**Your objective**
Your answer should consist of each line below that contains the string "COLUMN".

========================================================================

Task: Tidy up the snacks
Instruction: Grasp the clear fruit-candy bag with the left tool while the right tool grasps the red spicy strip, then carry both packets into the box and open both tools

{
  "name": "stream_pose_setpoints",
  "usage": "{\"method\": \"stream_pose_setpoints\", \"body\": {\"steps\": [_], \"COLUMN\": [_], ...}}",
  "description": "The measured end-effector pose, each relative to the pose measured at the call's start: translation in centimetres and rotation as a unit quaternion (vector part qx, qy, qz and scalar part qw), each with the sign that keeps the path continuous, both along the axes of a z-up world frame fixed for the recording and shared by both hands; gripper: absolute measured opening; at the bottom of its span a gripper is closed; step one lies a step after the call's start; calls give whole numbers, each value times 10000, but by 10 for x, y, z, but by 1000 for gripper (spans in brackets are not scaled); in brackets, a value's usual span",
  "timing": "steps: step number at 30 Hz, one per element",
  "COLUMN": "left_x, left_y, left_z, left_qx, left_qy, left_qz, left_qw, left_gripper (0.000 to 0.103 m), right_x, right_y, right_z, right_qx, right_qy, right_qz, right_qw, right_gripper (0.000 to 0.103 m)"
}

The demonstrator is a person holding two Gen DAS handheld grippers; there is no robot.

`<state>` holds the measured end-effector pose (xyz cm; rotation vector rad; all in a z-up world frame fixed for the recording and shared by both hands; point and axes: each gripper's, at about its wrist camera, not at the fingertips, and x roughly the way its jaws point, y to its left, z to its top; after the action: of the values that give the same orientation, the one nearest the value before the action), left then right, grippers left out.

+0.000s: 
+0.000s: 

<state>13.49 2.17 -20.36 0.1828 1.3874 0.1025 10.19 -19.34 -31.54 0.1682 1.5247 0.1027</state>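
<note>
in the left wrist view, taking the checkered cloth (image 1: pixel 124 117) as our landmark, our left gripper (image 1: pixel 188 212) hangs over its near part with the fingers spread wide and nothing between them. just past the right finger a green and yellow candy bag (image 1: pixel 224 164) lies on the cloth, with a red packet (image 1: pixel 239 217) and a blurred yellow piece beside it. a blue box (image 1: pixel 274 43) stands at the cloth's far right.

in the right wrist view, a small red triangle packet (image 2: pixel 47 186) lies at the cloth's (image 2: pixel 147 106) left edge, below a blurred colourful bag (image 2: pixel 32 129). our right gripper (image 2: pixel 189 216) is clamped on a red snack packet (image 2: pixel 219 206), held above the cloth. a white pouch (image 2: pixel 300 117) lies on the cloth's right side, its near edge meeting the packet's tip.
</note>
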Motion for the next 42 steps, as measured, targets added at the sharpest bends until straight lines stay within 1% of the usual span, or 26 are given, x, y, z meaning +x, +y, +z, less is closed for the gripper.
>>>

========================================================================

**Response**
  "usage": "{\"method\": \"stream_pose_setpoints\", \"body\": {\"steps\": [_], \"COLUMN\": [_], ...}}",
  "COLUMN": "left_x, left_y, left_z, left_qx, left_qy, left_qz, left_qw, left_gripper (0.000 to 0.103 m), right_x, right_y, right_z, right_qx, right_qy, right_qz, right_qw, right_gripper (0.000 to 0.103 m)"

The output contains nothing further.